- **About this task**: The answer must be every line below that holds the word "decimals".

- **Exercise data**:
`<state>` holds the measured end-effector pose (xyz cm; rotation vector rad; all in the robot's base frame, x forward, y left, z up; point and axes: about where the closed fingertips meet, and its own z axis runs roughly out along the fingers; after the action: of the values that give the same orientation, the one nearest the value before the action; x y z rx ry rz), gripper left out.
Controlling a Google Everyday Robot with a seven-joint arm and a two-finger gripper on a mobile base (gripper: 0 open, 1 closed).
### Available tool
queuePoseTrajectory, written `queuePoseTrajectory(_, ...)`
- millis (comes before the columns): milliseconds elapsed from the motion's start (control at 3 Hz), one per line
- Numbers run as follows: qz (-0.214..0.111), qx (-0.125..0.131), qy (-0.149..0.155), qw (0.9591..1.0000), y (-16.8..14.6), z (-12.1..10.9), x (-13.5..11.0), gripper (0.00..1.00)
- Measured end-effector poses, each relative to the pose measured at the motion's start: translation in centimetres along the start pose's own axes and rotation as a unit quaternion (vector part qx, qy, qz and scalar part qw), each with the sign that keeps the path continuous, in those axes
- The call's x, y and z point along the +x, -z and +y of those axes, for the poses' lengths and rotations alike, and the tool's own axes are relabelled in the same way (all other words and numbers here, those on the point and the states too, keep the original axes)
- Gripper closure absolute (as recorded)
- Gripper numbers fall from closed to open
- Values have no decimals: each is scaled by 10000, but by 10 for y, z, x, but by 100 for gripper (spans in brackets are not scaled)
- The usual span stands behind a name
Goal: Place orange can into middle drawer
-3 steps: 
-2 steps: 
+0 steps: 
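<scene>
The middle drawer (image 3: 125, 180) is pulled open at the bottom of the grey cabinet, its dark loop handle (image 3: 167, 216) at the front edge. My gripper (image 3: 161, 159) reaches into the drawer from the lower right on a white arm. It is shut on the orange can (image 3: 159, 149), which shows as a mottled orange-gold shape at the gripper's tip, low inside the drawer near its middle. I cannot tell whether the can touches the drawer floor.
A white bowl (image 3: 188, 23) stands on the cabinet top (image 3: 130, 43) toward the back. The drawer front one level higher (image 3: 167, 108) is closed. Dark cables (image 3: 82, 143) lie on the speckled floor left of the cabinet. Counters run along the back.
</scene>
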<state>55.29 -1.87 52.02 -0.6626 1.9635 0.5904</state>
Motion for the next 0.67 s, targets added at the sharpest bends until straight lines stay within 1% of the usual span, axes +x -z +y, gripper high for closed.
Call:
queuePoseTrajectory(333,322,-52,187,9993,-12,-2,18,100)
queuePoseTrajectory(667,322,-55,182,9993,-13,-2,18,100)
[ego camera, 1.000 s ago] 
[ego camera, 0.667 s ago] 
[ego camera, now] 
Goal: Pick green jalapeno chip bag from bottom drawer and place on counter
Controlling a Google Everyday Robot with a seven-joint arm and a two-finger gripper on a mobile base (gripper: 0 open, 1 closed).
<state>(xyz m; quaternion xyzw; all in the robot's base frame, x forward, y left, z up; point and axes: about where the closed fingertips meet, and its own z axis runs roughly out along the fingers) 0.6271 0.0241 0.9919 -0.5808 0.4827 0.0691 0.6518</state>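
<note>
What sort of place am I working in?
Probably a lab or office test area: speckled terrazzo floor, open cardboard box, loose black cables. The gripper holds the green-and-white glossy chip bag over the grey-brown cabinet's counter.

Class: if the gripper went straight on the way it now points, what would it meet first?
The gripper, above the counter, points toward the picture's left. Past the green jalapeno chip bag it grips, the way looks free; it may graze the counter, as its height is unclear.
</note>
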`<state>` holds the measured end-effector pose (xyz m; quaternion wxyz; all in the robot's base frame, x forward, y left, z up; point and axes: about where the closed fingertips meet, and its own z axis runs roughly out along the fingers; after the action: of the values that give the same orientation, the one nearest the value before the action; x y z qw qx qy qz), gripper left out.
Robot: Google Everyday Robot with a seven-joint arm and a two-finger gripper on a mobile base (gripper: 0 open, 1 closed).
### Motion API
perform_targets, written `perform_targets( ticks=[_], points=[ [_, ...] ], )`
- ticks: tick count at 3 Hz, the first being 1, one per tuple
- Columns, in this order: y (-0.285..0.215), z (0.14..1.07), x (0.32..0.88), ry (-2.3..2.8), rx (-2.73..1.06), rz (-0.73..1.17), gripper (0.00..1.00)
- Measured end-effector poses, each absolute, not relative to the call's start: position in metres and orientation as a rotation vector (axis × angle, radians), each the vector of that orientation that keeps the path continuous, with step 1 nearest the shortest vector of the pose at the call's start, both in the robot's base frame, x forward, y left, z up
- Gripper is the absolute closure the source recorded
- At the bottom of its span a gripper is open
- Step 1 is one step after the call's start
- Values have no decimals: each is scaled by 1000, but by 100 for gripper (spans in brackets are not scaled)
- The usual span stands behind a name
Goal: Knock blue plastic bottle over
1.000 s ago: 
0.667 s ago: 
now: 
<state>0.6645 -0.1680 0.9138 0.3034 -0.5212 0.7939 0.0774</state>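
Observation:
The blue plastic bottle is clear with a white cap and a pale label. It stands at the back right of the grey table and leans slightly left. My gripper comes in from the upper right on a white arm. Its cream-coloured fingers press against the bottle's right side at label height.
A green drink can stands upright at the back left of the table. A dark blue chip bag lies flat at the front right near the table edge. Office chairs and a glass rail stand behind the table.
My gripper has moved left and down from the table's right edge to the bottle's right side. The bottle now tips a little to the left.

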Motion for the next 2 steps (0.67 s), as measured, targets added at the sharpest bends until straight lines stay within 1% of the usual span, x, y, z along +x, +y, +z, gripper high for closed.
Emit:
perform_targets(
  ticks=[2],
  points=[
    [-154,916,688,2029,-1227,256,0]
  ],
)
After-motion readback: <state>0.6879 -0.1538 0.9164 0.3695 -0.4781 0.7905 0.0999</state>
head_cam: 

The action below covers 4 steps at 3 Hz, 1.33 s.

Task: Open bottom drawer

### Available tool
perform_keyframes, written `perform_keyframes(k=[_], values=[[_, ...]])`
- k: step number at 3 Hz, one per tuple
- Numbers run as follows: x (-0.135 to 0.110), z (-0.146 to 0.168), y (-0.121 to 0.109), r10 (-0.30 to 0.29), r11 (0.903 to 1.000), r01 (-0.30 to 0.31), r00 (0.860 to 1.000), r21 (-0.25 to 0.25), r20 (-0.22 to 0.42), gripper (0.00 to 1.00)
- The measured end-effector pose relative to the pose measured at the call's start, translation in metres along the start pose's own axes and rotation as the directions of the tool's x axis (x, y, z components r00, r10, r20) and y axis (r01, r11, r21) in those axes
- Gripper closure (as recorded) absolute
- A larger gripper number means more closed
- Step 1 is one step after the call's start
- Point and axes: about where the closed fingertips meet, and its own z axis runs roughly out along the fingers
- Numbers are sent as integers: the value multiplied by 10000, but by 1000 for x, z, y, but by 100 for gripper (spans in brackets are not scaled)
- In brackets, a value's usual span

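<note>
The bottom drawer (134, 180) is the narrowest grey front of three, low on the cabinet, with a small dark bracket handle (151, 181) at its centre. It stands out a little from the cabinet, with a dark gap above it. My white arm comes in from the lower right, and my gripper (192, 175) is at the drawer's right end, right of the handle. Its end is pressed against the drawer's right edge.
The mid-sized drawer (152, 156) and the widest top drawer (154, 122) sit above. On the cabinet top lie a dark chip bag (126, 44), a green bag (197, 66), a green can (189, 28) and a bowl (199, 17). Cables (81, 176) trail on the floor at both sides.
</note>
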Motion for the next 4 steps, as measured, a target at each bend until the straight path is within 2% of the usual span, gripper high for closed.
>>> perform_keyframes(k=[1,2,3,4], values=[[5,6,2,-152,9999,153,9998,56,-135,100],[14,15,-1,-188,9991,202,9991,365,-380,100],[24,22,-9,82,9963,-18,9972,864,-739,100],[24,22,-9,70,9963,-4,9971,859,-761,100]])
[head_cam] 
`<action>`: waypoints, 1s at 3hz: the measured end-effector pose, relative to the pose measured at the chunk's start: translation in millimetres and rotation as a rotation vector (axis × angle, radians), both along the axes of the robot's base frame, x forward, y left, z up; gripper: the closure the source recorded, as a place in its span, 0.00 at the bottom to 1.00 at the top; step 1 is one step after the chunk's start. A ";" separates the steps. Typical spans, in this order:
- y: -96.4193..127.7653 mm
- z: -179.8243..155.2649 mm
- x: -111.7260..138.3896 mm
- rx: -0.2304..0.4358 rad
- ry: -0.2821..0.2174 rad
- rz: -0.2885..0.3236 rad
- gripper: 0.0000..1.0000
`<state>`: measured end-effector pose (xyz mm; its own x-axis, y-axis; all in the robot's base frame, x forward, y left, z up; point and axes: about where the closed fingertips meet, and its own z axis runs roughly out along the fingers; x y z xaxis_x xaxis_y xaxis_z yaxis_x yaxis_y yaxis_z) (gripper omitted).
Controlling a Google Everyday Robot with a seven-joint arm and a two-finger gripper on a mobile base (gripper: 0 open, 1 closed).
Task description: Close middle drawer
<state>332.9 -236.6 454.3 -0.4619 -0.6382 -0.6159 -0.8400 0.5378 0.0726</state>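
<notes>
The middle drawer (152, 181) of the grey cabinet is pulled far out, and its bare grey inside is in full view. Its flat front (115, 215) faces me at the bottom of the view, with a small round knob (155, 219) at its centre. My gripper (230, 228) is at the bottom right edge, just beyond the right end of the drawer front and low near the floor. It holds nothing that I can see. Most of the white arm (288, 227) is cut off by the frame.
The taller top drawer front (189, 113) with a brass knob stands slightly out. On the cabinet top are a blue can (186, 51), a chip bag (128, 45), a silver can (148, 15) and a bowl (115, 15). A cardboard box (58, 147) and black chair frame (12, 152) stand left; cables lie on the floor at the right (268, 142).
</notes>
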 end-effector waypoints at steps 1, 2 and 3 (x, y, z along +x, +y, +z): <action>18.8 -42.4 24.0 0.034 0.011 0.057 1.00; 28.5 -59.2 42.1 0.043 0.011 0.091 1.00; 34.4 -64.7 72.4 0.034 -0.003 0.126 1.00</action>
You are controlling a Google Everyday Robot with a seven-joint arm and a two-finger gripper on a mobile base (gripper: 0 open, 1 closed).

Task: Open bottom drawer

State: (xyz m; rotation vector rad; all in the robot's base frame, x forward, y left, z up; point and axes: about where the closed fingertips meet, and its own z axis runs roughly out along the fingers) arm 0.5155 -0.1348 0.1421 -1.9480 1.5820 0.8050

- **Answer to this exercise**:
- Values have no decimals: each is scaled by 10000, but by 10 for y, z, x, but by 100 for gripper (spans in brackets are not scaled)
- Values have no decimals: each is scaled by 1000, but by 100 for gripper (spans in brackets are not scaled)

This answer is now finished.